This blog deals with the daily journey of overcoming PCOS and infertility in a blunt honest way
Saturday, May 22, 2010
Battle the mind
I've read that PCOS causes depression. I'm sure one of my many doctors may have mentioned this to me to as well. This month I have found it to be absolutely true. I am usually an upbeat person, although i can get down I don't ever stay down and its always been easy to bounce back up. However May was a battle. I struggle and struggle to keep from drowning in depression. It was as if a deep darkness was trying to envelope me. It started with every thought of my mind being negative. My mind was turning against me and it refused to generate anything good. Somewhere in the Bible it says that you have to take every thought in captivity.
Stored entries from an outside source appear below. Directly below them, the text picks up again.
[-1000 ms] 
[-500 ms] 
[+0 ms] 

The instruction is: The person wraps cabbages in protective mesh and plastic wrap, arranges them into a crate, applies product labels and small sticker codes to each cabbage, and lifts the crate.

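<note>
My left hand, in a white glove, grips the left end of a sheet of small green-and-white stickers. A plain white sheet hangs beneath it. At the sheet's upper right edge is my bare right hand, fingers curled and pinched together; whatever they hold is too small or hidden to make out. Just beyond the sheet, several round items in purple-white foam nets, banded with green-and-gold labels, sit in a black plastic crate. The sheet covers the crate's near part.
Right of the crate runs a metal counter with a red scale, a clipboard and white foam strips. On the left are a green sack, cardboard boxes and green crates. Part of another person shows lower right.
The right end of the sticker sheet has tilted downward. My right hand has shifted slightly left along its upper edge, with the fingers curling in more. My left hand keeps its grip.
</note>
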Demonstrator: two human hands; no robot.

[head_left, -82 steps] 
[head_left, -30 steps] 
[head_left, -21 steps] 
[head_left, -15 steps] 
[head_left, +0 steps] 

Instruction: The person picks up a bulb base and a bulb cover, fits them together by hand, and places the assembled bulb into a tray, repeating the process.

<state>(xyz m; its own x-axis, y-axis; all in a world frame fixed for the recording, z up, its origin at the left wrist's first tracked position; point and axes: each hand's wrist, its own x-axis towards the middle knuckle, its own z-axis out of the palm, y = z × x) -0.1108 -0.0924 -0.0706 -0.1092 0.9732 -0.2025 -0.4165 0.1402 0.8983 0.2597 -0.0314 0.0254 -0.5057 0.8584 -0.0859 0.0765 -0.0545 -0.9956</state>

That means you have to take hold and control your thoughts. I realized when you allow your thoughts to run wild you're in danger of depression. Of course thoughts can be both good and bad but either way you have to take control them. You can't let your mind run you. You run your mind. When those thoughts come to take you down, you take them down. Fight back with positive confession, exercise, and a strong spirit man. Let the goodness of God in you be stronger then the negativity around you. Trust me when I say that there are going to be some very low days-but don't let those low days, turn into low weeks, low months or low years. If you need to talk to someone don't hesitate to reach out and be heard. One of the things you should always remember when the circumstance of life wants to take you down is that no matter the situation, as long as you have breath in your body, things will get better...yes, things WILL get better.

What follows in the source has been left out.